SINGAPORE - GCL Oil & Natural Gas Co Ltd has entered a framework agreement with Royal Dutch Shell to explore setting up a joint venture based in eastern China to market and trade liquefied natural gas (LNG), the privately owned Chinese company said on Tuesday.

The proposed JV would secure LNG supplies from Shell and market the fuel to a receiving terminal which GCL is planning in Jiangsu province, GCL said in a statement.

A Shell spokeswoman confirmed the agreement.

The companies provided no further details.

GCL, a subsidiary of private energy and power firm GCL (Group) Holding, is one of over a dozen Chinese gas terminal developers outside state giants China National Offshore Oil Company, PetroChina and Sinopec Corp that have so far dominated the LNG sector. China is the world's No.2 LNG importer.

GCL is planning three receiving terminals along China's east coast - Yantai in Shandong province, Rudong in Jiangsu and Maoming in Guangdong - with a total annual handling capacity of 14.5 million tonnes, Huang Shaohua, a strategic planning official with the firm, told Reuters.

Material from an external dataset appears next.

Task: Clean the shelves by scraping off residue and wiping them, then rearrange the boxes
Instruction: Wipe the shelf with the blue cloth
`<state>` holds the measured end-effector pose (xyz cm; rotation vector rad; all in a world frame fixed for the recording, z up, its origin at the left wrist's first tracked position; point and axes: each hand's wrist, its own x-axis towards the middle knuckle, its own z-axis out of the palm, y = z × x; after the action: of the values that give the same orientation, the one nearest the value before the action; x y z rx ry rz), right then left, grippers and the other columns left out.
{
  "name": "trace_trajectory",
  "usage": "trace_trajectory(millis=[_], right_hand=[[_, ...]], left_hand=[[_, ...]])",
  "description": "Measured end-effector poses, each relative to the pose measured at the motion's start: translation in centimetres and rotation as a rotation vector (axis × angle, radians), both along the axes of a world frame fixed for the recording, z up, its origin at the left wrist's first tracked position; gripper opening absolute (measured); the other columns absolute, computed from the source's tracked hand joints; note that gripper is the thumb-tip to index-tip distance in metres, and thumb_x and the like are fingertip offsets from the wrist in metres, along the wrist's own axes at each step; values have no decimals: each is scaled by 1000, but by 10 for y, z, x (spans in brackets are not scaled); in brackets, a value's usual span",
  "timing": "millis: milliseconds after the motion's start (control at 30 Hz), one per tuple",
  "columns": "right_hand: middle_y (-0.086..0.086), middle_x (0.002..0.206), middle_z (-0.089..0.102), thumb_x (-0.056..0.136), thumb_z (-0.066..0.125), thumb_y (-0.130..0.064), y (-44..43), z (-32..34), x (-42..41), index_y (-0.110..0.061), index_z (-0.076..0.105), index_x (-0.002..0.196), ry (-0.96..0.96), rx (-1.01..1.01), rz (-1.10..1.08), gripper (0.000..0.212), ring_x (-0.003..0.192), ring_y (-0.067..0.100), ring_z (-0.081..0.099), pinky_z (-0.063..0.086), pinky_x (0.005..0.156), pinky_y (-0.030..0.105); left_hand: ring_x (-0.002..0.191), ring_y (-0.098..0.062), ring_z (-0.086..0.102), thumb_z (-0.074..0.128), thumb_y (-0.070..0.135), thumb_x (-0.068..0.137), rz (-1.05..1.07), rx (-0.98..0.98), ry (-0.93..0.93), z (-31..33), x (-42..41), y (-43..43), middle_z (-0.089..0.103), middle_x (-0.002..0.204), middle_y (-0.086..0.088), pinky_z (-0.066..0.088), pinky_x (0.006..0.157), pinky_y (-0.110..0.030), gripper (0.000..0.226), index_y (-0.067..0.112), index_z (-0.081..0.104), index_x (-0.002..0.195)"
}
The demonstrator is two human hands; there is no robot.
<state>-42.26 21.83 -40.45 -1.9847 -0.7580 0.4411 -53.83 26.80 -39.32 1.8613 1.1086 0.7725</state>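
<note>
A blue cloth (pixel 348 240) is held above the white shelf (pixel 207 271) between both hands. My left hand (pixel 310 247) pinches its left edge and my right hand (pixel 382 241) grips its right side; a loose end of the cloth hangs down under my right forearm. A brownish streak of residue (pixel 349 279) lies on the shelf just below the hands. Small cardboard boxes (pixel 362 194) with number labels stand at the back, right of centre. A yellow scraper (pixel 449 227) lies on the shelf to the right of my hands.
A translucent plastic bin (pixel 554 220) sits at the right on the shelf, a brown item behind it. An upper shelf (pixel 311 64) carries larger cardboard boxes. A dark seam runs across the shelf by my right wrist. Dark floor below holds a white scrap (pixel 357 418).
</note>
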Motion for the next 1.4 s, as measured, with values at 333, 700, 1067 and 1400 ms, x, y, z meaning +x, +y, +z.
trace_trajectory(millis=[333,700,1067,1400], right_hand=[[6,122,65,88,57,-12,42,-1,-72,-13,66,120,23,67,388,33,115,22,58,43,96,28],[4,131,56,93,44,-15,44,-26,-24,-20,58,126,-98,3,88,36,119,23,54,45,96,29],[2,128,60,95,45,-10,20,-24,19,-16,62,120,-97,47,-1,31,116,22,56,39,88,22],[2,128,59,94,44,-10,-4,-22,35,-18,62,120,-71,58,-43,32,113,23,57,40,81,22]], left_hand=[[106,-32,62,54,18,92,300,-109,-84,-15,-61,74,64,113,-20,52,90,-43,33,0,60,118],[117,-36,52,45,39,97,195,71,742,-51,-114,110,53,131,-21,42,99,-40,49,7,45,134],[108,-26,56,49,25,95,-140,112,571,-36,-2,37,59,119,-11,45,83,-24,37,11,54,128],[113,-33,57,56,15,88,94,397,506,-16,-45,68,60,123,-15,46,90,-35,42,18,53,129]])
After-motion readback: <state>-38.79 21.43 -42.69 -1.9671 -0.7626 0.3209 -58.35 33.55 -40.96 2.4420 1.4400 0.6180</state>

Among them, the 5 million tonne-per-year Yantai project was first to have won state regulatory approval, in January, and GCL aims to start constructing the facility this year, Huang added.

The Yantai terminal, at an estimated cost of $1.1 billion, would start up in 2023, Reuters reported in March.

GCL submitted an investment plan for the 6.5 million tonne-per-year Rudong terminal to the state authority last December, Huang added.

The firm is in discussions with state oil and gas major PetroChina for possible joint investment in the third terminal, the 3 million tonne-per-year facility in Maoming, he said.